National Centre for Fisheries Excellence
Department for Environment, Food and Rural Affairs
Smith Square
London
 
Ms Harriet Chetwode-Talbot
Fitzharris & Price
Land Agents & Consultants
St James’s Street
London
 
1 June
 
Dear Ms Chetwode-Talbot
 Dr Jones has asked me to thank you for your letter dated 15 May and reply as follows.
 Migratory salmonids require cool, well-oxygenated water in which to spawn. In addition, in the early stages of the salmon life cycle, a good supply of fly life indigenous to northern European rivers is necessary for the juvenile salmon parr to survive. Once the salmon parr evolves into its smolt form, it then heads downriver and enters saltwater. The salmon then makes its way to feeding grounds off Iceland, the Faroes or Greenland. Optimum sea temperatures for the salmon and its natural food sources are between 5 and 10 degrees Celsius.

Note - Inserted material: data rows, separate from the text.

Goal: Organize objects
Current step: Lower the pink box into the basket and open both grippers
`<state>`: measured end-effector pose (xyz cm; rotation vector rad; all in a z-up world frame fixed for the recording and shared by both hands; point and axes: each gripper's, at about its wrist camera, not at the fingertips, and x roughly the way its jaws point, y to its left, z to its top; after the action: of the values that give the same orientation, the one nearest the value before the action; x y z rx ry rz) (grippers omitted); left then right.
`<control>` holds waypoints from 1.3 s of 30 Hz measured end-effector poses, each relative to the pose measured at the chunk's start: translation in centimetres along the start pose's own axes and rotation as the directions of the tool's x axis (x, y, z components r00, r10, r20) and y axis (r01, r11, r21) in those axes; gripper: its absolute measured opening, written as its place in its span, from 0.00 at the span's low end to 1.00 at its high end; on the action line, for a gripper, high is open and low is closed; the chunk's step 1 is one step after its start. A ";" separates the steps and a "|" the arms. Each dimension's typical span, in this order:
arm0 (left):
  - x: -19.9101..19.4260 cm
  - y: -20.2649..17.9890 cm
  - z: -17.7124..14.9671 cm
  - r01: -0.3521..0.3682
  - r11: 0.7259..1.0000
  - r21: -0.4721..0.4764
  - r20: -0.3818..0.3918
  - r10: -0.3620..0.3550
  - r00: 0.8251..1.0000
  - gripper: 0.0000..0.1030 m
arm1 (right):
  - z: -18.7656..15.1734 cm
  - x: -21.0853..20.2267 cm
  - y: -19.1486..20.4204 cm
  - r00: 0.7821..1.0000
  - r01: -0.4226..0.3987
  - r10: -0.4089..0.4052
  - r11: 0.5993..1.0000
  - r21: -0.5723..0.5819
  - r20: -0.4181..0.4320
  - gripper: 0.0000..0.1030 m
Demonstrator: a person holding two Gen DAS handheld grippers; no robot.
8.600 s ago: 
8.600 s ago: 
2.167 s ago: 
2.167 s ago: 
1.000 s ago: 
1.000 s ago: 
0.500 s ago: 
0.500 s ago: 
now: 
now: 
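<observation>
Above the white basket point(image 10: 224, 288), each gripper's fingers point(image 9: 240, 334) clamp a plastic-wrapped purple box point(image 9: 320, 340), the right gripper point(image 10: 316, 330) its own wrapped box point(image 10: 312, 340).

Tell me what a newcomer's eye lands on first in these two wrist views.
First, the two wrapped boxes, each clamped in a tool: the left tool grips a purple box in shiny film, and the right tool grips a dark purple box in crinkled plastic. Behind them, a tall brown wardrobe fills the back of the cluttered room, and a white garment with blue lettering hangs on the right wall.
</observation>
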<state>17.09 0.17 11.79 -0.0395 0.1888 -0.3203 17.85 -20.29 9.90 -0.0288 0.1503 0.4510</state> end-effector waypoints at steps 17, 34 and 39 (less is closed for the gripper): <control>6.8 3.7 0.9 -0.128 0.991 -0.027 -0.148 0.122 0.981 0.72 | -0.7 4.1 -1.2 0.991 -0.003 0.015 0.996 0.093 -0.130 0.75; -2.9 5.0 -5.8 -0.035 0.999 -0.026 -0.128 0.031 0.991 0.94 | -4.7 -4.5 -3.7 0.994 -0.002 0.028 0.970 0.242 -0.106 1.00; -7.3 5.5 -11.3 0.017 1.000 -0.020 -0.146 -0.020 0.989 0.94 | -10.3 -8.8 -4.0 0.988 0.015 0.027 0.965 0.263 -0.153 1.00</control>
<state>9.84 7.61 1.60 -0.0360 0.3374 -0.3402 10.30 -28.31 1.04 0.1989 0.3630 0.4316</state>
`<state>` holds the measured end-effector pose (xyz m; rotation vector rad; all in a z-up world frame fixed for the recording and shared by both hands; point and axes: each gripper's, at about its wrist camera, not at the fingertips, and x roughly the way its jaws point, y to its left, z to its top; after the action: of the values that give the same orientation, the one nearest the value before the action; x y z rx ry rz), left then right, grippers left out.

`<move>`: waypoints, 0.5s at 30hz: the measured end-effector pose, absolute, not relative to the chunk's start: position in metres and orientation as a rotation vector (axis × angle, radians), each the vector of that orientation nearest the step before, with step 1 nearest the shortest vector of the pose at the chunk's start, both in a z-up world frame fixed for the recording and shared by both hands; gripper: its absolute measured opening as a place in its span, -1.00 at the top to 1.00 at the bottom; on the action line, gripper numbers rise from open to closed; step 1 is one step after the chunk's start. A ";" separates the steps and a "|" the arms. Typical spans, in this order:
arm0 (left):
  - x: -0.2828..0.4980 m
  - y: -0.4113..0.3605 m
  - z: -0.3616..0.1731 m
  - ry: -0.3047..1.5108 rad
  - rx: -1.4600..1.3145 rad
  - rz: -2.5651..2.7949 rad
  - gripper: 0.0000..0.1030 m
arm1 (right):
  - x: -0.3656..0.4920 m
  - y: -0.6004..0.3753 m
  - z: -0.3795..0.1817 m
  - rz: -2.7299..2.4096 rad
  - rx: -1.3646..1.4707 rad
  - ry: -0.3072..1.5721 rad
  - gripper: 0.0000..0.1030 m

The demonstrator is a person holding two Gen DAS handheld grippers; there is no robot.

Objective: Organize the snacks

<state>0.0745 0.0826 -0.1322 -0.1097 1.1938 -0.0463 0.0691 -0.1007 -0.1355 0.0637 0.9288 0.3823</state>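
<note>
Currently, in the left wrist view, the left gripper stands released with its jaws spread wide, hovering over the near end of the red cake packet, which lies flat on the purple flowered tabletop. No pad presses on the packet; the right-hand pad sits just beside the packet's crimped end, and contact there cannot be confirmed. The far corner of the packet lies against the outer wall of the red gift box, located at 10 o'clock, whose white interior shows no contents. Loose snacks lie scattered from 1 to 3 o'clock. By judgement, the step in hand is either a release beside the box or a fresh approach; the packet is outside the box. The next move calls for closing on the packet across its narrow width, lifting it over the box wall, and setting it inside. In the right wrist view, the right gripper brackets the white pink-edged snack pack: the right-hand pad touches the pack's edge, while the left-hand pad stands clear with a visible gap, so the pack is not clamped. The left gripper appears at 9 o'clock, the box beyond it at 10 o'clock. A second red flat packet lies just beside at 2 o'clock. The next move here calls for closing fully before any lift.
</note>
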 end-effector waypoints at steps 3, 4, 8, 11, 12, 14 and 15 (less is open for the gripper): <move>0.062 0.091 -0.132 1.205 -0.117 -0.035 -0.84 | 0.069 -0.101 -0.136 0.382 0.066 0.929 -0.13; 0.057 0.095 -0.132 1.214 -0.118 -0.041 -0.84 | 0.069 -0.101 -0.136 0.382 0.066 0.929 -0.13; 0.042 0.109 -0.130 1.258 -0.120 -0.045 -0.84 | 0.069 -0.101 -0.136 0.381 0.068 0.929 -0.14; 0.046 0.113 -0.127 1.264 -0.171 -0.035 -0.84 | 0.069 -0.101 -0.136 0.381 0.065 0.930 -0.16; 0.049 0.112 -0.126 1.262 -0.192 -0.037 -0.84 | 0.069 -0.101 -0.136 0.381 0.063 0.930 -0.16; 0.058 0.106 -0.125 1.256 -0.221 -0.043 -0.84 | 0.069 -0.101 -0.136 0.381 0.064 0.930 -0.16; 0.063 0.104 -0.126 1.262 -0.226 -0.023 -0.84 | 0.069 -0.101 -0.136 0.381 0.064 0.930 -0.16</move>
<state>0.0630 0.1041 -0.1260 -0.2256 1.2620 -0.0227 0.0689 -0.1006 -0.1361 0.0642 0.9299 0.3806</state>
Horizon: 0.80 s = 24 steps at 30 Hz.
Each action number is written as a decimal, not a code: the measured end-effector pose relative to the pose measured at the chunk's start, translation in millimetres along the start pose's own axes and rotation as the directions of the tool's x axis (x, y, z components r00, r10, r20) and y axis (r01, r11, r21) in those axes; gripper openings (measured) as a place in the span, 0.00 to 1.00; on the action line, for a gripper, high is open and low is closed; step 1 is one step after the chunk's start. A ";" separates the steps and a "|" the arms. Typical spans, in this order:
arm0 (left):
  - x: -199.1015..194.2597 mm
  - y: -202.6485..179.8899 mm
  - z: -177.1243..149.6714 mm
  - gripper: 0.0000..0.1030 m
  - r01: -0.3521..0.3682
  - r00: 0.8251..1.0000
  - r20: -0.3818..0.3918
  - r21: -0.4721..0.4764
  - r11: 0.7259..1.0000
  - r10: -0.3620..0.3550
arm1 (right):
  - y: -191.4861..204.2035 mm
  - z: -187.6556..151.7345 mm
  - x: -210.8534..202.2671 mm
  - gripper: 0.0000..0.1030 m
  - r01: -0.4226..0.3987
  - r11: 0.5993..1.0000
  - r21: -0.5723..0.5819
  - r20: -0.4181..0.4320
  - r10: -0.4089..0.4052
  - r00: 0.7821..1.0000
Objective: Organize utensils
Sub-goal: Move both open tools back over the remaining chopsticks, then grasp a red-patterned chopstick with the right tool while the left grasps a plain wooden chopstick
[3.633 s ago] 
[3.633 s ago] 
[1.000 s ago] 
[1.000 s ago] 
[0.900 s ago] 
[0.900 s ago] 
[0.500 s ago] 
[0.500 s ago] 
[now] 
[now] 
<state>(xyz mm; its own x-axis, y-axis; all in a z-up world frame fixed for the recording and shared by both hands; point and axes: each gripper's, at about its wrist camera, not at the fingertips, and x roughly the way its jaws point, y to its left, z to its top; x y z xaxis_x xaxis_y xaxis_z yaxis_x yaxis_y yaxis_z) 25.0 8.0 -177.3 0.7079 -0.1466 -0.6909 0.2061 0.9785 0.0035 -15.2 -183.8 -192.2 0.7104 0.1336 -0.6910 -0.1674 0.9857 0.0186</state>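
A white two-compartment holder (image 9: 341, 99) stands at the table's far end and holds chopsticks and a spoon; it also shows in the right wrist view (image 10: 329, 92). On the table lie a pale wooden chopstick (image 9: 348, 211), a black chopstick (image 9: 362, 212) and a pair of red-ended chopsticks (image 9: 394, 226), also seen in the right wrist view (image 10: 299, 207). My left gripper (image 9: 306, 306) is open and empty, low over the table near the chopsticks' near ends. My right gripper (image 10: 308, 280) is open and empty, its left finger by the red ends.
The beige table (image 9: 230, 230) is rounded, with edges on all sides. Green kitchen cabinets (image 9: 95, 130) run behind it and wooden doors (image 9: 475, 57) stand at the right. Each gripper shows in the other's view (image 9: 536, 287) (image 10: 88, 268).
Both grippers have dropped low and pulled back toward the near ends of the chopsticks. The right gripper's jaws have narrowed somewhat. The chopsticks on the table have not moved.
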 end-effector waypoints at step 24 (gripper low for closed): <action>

 We conclude that conditions in the Yemen and its geographical location relatively remote from the North Atlantic make the project your client has proposed unfeasible, on a number of fundamental grounds. We therefore regret we will be unable to help you any further in this matter.
 
Yours sincerely
Ms Sally Thomas (Assistant to Dr Jones)
 
 
Office of the Director, National Centre for Fisheries Excellence
From: David Sugden
To: Dr Alfred Jones
Subject: Fitzharris & Price/ Salmon/ Yemen
Date: 3 June
 
Alfred
I have just received a call from Herbert Berkshire, who is private secretary to the parliamentary undersecretary of state at the Foreign and Commonwealth Office.
 The FCO view is very clear that this project is to be given our fullest consideration. Notwithstanding the very real practical difficulties in the proposal from Fitzharris & Price, of which as your director I am fully aware, the FCO feel that we should seek to give what support we can to this project.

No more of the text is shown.